PROVIDED RECORDS

____________

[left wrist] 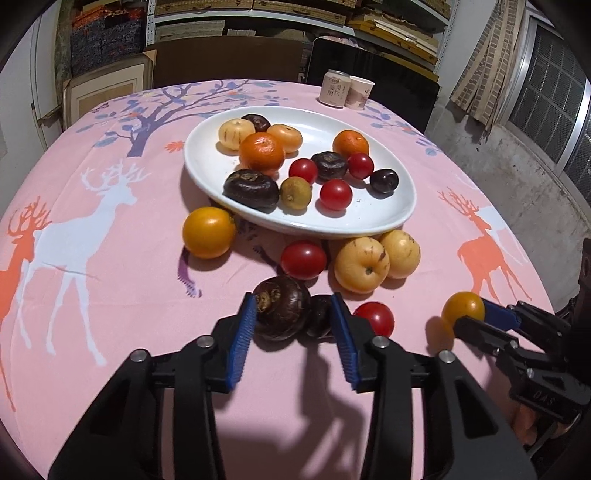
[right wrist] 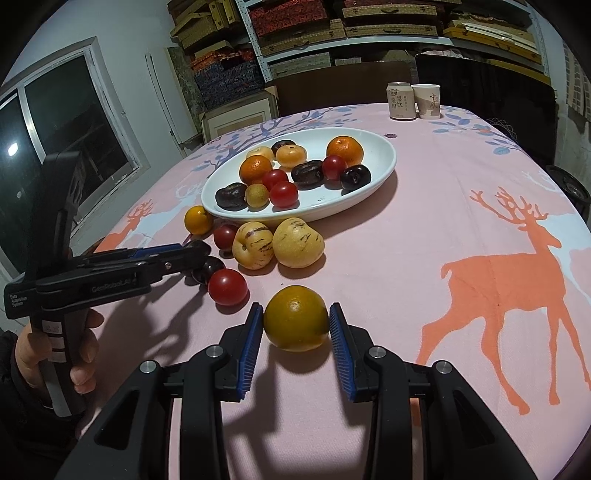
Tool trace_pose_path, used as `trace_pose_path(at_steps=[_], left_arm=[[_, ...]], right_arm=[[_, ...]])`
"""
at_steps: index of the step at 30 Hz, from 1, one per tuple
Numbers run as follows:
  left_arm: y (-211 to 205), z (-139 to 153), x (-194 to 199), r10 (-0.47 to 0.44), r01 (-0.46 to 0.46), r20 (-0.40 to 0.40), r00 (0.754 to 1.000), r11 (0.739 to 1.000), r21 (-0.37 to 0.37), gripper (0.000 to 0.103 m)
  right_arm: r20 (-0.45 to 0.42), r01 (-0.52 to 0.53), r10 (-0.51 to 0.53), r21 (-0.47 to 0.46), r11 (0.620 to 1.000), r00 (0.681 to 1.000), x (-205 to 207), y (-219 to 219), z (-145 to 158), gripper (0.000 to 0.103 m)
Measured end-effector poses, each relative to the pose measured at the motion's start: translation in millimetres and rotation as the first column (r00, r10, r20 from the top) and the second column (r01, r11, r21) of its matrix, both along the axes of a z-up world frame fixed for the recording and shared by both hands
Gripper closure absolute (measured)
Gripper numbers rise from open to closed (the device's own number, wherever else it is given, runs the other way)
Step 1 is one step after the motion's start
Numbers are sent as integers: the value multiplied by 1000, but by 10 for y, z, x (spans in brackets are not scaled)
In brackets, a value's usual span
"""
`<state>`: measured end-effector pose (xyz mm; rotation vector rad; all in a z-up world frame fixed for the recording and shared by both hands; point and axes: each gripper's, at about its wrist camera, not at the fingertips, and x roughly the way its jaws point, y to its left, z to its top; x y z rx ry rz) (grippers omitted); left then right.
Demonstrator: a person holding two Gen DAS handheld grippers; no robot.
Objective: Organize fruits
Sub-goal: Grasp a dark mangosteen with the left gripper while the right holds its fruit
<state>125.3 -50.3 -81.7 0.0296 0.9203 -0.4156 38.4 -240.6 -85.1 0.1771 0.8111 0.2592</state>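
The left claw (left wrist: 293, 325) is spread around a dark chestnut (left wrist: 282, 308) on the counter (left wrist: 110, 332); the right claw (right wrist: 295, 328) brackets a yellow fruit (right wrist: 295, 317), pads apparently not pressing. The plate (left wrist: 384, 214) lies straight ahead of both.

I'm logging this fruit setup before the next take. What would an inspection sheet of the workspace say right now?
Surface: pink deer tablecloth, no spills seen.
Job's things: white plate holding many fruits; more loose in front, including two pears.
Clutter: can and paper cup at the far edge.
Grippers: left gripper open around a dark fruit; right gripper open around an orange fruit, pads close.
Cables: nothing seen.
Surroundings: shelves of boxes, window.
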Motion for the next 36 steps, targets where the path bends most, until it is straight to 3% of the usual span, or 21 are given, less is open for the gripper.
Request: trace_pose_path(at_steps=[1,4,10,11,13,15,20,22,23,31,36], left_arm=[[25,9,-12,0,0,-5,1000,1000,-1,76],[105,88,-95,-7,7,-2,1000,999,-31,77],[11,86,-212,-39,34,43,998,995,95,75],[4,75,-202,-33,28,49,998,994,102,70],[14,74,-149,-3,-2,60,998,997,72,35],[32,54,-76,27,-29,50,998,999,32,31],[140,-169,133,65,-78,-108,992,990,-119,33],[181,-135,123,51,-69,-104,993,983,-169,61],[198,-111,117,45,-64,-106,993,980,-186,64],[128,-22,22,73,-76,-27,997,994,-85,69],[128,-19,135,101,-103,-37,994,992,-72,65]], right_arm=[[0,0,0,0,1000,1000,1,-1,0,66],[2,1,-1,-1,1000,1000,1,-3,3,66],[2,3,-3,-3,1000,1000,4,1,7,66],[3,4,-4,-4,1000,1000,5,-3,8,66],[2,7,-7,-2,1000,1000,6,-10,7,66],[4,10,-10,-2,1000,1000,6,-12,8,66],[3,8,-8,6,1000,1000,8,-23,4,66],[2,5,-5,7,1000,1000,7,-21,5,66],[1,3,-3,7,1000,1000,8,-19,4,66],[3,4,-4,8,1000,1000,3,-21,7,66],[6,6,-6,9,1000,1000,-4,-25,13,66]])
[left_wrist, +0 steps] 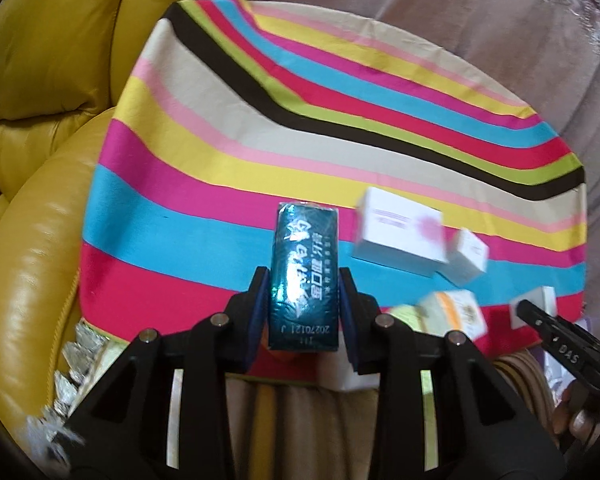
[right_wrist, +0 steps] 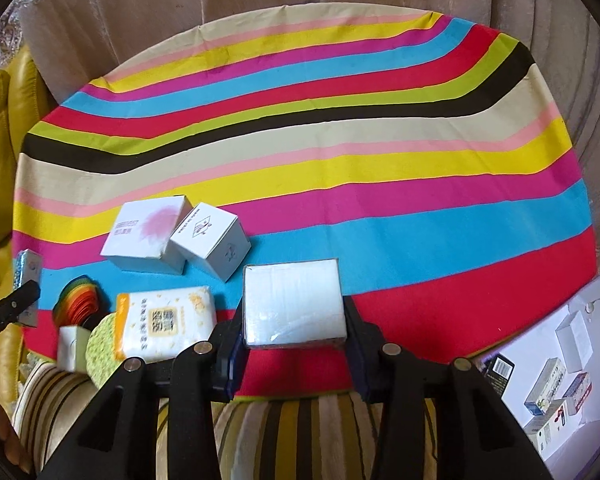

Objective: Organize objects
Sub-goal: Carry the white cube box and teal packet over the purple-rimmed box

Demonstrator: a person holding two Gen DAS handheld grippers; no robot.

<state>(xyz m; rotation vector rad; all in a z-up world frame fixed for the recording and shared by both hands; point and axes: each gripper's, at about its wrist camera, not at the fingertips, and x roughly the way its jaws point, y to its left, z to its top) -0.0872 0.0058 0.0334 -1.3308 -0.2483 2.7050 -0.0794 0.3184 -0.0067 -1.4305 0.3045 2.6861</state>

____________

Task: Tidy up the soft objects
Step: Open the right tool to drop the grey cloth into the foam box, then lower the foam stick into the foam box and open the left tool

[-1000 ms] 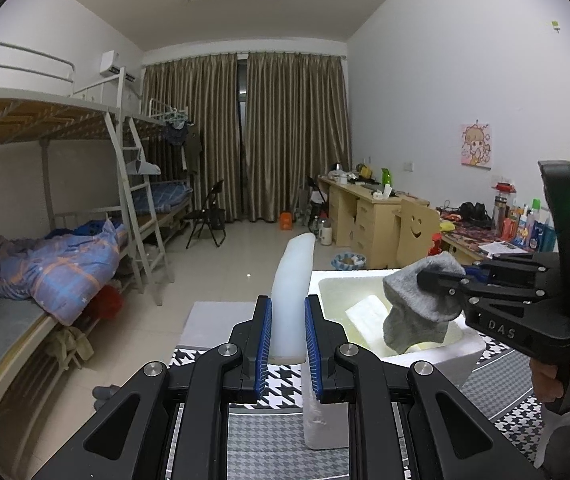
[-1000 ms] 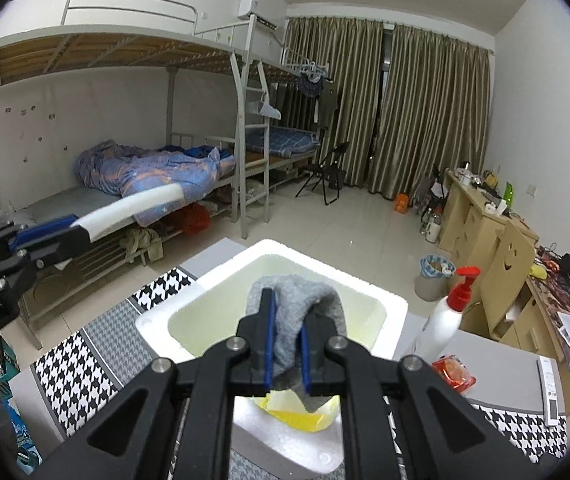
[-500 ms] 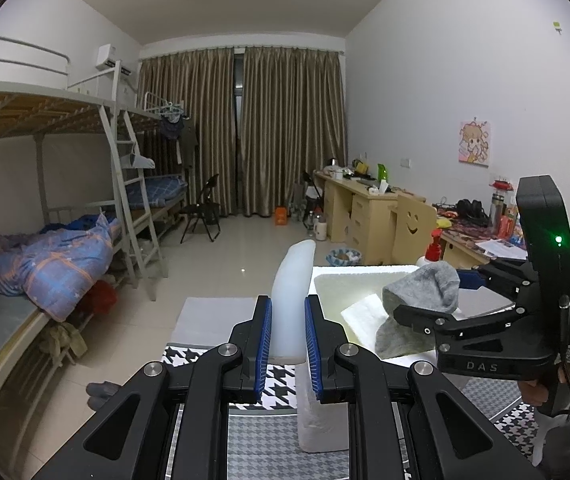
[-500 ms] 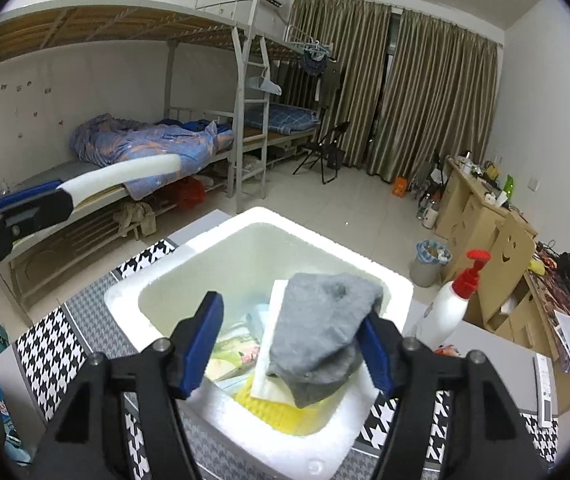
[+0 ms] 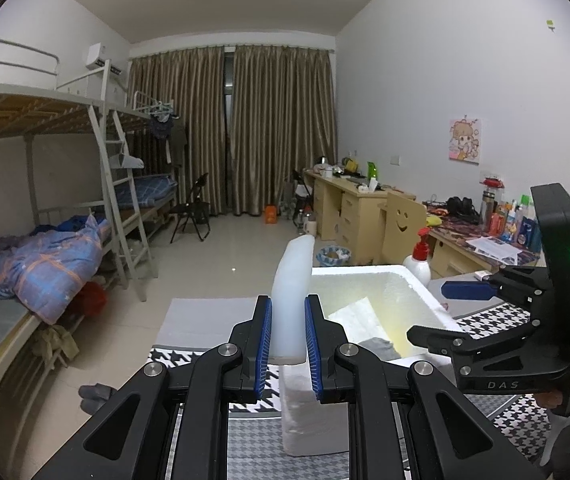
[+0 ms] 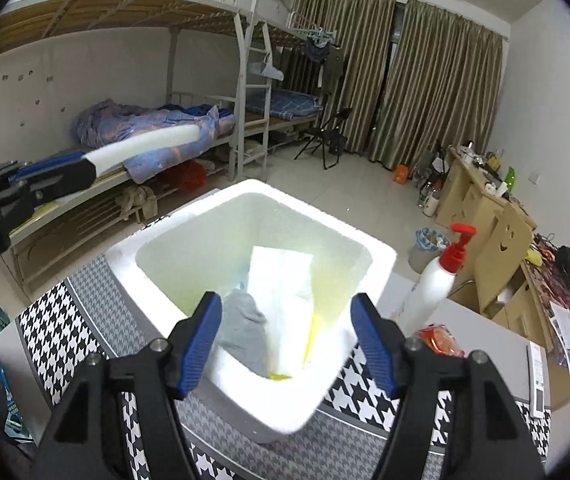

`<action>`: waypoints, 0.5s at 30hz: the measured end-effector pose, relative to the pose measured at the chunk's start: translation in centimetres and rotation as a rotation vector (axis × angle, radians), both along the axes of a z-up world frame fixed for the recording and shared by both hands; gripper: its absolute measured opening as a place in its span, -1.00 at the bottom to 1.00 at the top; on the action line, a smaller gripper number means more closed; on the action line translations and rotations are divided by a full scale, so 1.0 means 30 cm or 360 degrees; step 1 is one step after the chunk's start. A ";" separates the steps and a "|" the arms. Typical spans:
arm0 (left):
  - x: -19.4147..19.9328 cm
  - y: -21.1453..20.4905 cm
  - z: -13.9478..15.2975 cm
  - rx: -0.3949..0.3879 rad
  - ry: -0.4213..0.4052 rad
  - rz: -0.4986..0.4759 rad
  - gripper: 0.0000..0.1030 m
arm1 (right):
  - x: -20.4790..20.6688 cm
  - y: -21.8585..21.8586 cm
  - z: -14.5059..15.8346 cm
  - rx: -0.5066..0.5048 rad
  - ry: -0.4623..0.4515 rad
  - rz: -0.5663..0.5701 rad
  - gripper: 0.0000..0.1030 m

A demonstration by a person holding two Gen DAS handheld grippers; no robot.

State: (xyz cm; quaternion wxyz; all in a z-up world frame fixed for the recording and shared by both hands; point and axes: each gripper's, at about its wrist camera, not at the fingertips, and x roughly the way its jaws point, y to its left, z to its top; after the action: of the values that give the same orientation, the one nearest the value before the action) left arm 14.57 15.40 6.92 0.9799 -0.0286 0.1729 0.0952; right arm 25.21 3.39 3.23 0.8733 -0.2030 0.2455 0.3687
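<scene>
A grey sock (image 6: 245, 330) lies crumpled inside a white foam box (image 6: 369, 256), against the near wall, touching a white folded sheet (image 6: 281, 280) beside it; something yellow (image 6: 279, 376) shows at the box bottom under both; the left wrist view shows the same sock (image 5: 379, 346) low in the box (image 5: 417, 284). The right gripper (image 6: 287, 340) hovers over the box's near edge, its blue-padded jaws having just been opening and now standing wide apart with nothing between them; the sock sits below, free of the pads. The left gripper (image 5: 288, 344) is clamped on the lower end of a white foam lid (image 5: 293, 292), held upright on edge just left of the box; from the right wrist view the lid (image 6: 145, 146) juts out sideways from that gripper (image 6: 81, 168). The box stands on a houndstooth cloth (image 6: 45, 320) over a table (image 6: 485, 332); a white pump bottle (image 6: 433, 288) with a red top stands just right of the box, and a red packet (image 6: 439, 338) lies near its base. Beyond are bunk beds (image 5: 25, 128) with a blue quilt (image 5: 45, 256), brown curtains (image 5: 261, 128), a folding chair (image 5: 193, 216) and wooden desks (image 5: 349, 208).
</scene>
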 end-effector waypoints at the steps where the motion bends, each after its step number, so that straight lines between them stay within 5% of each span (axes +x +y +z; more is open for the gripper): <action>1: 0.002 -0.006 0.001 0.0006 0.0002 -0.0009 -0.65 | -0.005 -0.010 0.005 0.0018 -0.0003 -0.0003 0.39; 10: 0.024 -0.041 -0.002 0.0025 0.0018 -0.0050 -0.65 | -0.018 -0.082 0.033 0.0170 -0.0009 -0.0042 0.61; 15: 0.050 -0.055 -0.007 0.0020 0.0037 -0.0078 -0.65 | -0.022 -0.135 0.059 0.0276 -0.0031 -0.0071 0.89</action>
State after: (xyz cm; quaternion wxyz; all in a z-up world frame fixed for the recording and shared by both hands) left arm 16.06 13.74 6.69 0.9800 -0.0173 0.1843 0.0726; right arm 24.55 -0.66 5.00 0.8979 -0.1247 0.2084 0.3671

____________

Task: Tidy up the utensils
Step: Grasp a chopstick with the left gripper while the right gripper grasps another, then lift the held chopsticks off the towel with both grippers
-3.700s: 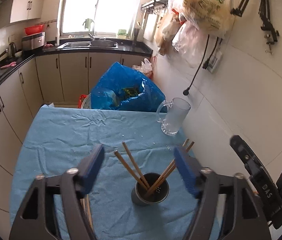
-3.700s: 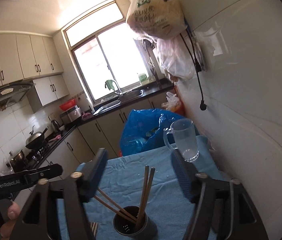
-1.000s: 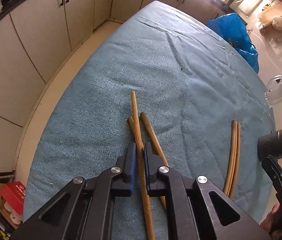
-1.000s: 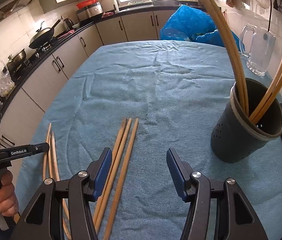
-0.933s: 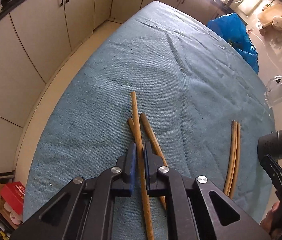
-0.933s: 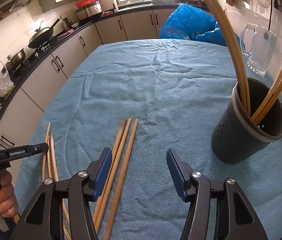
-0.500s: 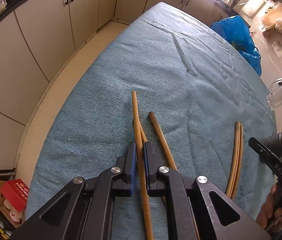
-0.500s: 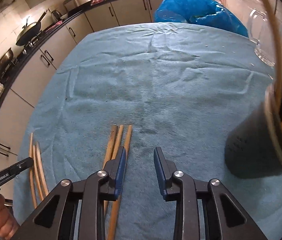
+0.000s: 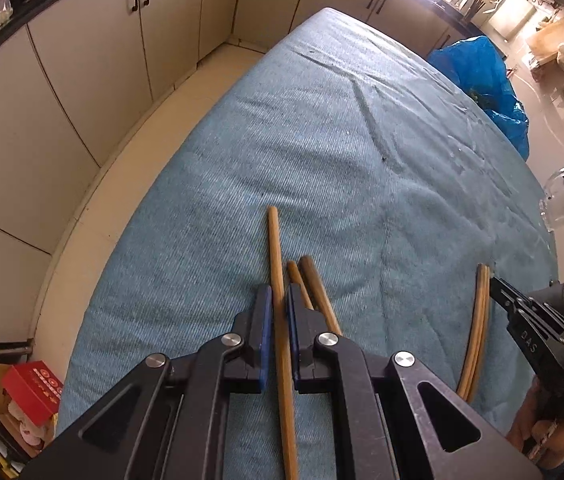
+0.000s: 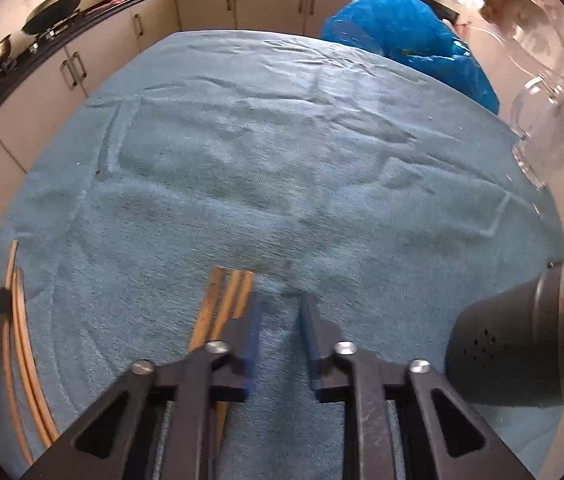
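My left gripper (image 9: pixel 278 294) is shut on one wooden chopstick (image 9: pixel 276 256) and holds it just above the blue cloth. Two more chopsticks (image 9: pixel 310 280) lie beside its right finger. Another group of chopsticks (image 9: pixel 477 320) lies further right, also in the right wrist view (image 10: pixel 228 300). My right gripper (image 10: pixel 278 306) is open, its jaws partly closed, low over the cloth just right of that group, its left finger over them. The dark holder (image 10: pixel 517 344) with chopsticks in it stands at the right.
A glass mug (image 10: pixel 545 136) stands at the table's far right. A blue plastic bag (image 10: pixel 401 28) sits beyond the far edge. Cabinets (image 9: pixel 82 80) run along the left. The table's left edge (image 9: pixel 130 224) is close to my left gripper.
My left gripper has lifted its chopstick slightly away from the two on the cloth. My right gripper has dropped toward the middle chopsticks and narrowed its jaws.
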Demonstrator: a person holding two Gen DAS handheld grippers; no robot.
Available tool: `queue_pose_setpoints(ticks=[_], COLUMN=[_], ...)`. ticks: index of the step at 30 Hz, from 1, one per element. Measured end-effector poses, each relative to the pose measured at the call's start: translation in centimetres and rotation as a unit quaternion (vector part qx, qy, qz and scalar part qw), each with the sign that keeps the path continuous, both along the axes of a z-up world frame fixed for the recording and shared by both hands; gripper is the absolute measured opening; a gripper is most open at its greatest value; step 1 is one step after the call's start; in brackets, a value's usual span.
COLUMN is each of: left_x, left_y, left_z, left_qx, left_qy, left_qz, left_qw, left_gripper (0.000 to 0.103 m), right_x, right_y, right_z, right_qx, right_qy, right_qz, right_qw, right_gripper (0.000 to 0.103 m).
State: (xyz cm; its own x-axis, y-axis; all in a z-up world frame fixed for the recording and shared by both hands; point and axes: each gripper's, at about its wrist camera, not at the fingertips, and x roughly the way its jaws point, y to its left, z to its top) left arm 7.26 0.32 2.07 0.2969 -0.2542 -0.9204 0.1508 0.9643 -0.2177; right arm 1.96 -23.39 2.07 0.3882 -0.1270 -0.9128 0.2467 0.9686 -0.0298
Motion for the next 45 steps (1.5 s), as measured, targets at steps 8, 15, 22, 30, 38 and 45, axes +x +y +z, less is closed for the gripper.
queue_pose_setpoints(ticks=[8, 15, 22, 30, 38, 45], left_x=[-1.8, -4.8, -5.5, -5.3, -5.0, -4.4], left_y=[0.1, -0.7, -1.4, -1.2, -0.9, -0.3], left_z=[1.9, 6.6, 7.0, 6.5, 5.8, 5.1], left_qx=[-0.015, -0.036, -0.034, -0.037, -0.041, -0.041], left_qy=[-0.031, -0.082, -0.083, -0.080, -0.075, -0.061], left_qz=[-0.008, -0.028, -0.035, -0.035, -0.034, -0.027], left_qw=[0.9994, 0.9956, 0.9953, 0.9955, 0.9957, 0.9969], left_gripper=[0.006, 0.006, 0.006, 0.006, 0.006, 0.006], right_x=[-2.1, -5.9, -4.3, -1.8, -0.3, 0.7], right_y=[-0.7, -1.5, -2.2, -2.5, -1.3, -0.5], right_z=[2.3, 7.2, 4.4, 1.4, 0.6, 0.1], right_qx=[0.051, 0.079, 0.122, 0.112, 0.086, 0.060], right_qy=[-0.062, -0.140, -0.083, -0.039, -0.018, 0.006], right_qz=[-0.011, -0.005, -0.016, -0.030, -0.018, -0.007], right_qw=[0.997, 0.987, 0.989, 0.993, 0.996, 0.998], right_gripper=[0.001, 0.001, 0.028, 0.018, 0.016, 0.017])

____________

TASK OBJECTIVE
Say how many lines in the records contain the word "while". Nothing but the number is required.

EXPECTED ANSWER
2